**WHAT TO WORK ON**
In the listing below, locate the line containing "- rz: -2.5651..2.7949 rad" and the line containing "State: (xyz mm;". Output both of them and every line between, exactly as written, and nothing more.

**ENTRIES PROVIDED**
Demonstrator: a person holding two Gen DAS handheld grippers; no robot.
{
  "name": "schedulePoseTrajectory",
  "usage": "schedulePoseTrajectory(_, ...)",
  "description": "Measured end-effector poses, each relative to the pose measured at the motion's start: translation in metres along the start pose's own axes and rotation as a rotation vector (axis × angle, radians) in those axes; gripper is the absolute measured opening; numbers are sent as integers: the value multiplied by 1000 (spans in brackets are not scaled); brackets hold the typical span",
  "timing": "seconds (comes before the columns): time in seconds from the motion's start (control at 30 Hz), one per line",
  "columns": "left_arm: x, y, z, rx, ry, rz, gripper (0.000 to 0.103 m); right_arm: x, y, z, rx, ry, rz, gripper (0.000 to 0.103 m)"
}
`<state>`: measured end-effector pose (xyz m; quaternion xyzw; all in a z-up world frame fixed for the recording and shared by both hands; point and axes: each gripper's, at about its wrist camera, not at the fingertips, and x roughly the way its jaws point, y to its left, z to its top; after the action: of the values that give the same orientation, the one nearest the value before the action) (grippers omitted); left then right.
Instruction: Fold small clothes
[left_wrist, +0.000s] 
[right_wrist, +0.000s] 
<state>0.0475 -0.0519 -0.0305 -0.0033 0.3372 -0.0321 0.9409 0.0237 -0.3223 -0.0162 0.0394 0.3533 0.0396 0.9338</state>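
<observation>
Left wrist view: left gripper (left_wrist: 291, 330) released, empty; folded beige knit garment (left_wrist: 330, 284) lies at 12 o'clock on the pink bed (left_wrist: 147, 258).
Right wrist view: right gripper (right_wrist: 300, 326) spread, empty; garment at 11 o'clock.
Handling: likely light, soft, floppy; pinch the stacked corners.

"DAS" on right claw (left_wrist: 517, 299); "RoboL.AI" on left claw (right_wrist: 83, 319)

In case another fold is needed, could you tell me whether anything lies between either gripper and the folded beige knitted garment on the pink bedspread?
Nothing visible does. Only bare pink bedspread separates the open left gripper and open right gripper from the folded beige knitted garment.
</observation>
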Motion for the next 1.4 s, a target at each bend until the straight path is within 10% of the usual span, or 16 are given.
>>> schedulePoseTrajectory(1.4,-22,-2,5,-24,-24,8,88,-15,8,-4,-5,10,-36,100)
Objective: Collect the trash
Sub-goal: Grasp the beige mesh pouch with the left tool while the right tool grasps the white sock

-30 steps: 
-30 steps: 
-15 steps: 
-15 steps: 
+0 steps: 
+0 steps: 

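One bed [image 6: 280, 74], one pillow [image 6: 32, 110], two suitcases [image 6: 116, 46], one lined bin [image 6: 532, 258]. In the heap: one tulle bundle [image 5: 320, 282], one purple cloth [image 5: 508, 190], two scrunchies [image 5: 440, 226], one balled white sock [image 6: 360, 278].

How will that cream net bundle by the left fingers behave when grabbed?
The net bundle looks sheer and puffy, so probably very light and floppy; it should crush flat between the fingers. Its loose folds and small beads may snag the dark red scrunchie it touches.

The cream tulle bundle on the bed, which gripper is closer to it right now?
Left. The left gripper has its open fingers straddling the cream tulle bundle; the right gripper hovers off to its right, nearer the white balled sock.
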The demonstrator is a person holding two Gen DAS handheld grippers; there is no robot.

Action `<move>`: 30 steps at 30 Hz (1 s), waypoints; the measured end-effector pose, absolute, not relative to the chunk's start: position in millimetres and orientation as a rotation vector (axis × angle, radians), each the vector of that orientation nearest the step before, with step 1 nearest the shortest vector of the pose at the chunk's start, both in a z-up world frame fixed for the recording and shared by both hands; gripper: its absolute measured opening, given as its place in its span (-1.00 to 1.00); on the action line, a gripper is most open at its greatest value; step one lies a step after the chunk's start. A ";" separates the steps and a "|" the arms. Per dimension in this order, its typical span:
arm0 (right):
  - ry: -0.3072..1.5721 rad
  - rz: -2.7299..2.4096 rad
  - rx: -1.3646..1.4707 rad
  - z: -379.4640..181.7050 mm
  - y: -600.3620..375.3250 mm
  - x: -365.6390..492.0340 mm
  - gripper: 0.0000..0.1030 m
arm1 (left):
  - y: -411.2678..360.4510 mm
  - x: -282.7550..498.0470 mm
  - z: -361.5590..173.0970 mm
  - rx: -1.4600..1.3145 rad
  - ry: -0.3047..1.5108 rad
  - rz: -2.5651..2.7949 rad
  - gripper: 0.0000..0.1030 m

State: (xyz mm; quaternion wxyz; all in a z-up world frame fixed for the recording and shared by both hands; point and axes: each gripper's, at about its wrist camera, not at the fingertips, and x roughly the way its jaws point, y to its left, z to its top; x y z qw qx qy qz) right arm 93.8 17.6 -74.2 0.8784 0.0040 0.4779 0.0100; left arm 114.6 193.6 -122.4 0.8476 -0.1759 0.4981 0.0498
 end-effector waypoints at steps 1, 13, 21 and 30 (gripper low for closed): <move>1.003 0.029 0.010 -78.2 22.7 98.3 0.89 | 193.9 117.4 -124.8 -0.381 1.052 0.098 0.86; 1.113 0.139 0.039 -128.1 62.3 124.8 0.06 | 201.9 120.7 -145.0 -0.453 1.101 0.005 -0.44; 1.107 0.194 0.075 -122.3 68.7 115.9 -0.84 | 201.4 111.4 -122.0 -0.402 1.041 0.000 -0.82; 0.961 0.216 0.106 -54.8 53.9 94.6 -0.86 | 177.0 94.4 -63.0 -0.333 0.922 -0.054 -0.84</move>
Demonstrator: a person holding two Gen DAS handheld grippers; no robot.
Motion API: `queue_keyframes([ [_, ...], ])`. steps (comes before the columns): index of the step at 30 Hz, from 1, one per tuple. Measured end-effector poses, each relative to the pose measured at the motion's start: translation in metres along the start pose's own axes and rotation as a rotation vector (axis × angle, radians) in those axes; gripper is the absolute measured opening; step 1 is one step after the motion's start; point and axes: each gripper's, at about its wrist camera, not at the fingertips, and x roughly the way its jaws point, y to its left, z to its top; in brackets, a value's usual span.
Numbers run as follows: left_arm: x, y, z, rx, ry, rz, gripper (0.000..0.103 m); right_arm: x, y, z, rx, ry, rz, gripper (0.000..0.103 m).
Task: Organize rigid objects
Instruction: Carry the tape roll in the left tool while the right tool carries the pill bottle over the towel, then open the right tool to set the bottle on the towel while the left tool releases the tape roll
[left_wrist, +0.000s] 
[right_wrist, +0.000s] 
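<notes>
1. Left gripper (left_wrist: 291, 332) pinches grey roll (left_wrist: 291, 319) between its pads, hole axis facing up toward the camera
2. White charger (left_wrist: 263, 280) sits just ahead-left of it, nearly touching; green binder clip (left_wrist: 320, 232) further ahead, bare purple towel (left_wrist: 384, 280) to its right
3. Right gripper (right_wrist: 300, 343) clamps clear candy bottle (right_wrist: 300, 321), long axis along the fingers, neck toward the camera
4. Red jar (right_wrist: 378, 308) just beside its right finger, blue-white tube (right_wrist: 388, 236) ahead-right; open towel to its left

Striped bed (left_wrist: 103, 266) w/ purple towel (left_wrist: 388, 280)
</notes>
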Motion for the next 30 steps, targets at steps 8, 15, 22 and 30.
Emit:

**FINISHED TASK**
  - rz: -2.5651..2.7949 rad
  - gripper: 0.0000..0.1030 m

State: (xyz mm; quaternion wxyz; all in a z-up world frame fixed for the recording and shared by both hands; point and axes: each gripper's, at about its wrist camera, not at the fingertips, and x roughly the way its jaws point, y to its left, z to its top; x y z qw qx qy qz) right arm 93.8 17.6 -74.2 0.8784 0.0040 0.4779 0.0100; left arm 114.6 193.6 -122.4 0.8476 -0.1759 0.4981 0.0498

The response is complete as it stands.